Omit all pictures, then retype the data exactly as given.

_ _ _ _ _ _ _

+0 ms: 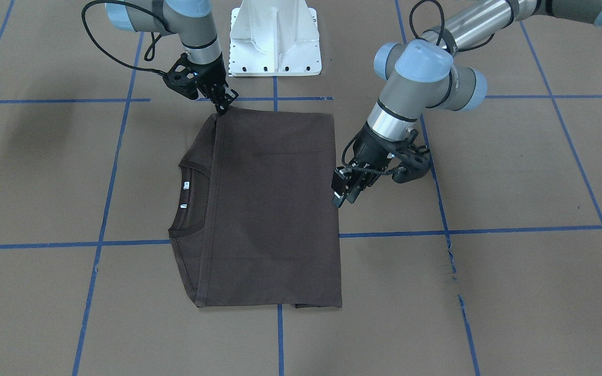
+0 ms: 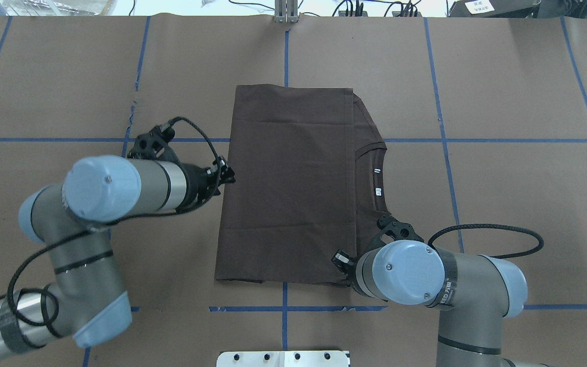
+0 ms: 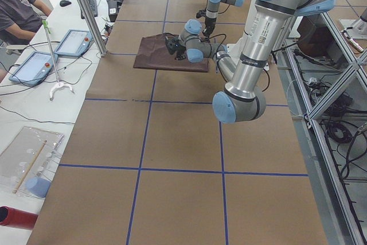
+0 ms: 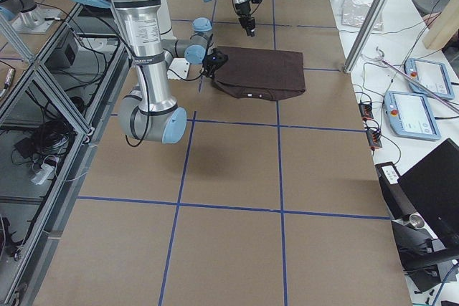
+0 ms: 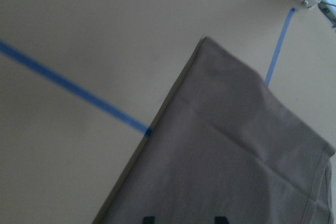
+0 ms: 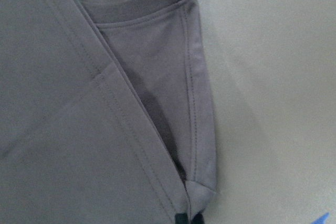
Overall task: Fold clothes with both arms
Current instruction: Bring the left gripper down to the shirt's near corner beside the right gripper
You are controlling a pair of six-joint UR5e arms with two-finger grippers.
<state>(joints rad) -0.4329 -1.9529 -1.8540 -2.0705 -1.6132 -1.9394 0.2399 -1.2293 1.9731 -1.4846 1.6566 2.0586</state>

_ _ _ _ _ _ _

* _COMPLETED TASK_:
+0 ms: 
+0 ms: 
+0 ms: 
+0 ms: 
+0 ms: 
+0 ms: 
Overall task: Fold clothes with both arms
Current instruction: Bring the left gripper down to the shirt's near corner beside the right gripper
You are controlling a pair of six-joint UR5e arms with two-finger grippers.
<state>(joints rad) -0.4329 -1.9529 -1.8540 -2.0705 -1.6132 -1.9394 0.2399 -1.2293 1.9731 -1.4846 1.6566 2.0586</state>

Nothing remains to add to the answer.